[Information shown Boundary: Start]
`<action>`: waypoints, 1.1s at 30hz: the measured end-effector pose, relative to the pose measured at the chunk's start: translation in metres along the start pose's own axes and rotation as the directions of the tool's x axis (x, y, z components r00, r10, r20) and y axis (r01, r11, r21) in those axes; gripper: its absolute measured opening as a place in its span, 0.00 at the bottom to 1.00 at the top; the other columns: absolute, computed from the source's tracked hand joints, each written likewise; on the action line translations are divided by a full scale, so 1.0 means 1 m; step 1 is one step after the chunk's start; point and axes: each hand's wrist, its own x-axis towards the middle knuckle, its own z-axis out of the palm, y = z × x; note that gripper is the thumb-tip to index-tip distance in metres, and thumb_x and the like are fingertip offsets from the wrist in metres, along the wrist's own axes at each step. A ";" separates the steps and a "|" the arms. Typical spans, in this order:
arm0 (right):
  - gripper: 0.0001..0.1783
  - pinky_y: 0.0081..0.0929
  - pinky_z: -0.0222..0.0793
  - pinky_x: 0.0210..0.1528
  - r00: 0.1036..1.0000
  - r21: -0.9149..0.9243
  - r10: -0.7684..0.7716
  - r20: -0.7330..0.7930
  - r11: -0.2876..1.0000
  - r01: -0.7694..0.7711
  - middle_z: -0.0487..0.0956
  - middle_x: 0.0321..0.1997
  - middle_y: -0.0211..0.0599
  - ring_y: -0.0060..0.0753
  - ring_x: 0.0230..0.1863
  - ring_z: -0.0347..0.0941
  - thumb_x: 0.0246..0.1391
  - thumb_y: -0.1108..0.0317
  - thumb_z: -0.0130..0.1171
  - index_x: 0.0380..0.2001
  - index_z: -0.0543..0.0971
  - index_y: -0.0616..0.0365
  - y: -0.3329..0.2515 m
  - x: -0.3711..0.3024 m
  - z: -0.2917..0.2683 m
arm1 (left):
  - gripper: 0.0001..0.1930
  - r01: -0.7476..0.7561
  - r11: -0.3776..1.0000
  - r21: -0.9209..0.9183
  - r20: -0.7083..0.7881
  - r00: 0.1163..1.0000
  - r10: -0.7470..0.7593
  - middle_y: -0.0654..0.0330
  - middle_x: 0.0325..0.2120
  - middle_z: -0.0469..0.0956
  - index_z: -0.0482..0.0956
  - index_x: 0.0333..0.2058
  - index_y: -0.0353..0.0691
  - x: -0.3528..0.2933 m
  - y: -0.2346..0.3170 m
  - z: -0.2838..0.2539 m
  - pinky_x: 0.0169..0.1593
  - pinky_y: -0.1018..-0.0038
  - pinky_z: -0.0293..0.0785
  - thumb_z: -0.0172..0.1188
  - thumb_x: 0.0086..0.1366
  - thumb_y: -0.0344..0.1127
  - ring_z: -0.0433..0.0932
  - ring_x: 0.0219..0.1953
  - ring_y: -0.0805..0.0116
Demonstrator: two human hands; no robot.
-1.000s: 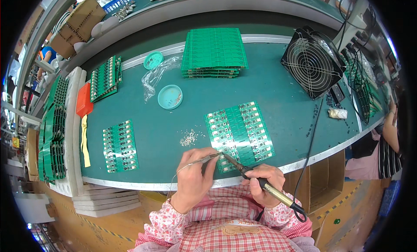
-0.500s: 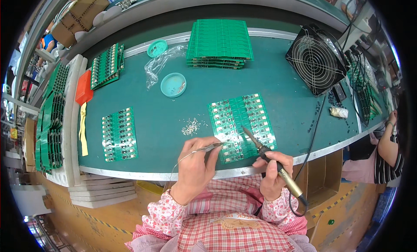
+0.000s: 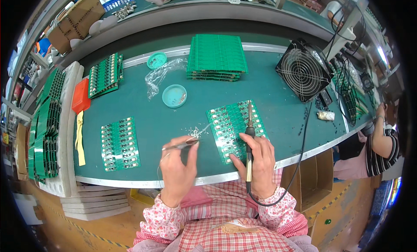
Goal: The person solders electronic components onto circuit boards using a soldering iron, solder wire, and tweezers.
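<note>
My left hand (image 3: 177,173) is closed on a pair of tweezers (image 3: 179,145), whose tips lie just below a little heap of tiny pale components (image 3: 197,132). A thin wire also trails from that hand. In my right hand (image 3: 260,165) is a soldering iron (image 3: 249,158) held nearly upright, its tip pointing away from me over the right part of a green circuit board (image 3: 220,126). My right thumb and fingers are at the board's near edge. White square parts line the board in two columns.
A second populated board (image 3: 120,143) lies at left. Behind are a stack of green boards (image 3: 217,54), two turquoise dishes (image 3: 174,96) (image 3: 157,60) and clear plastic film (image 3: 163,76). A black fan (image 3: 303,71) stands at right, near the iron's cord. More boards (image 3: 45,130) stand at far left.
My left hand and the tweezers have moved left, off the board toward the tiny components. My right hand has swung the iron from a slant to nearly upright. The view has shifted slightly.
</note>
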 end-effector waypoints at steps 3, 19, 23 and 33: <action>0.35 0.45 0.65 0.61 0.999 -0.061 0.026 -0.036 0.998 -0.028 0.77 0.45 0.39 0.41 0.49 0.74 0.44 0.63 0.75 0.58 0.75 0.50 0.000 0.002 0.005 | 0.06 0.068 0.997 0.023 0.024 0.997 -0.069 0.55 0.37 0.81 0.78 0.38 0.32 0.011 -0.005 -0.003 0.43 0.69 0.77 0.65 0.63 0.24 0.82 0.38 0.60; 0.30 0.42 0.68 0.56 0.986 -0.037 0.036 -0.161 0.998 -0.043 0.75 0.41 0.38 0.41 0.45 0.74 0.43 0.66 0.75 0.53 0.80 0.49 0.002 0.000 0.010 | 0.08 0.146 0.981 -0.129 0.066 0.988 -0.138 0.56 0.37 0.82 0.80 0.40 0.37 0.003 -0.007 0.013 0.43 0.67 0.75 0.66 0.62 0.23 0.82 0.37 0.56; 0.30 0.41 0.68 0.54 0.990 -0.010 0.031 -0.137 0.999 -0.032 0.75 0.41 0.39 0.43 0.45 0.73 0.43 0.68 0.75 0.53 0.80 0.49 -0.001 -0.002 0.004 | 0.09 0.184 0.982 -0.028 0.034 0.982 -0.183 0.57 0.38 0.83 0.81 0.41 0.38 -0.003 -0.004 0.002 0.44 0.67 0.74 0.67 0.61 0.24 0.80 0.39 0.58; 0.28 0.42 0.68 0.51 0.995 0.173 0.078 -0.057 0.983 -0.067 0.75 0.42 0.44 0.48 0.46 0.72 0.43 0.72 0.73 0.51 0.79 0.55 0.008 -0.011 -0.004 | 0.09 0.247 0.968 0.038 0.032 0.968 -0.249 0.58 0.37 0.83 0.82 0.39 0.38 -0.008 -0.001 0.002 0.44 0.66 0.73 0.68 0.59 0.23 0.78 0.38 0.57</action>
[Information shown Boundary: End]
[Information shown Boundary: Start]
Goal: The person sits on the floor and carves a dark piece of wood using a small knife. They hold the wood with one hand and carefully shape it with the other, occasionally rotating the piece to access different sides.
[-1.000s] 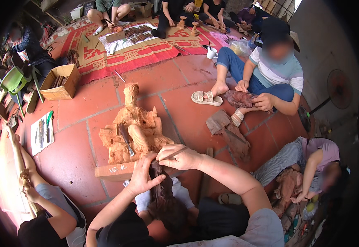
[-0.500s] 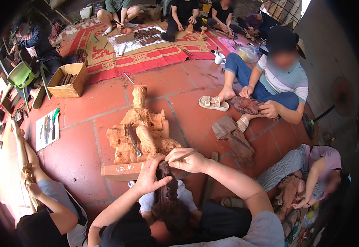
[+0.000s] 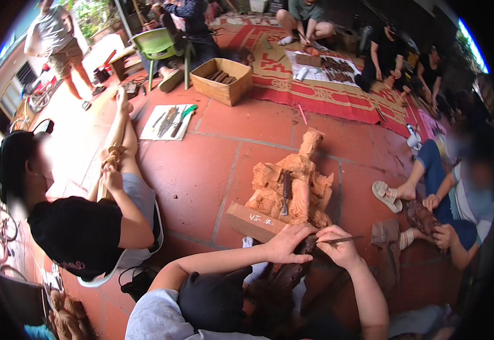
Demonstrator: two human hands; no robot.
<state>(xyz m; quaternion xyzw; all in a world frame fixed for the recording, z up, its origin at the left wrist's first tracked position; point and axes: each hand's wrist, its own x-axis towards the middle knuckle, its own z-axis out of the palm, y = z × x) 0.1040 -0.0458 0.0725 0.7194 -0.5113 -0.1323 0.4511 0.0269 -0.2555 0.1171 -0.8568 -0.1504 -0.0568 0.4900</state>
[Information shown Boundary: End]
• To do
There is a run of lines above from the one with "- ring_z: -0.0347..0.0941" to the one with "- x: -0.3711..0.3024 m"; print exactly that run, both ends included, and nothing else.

• Solution to this problem
  - ring_z: -0.0347..0.0941
  - thumb_x: 0.0246..0.1391
  - thumb_y: -0.1108..0.0317
  - thumb_z: -0.0130..0.1171
  - index_x: 0.0380..0.2001
  - index_z: -0.0543..0.0971
  - index_y: -0.0616..0.0365
  - y: -0.3329..0.2515 m
  - x: -0.3711..0.3024 m

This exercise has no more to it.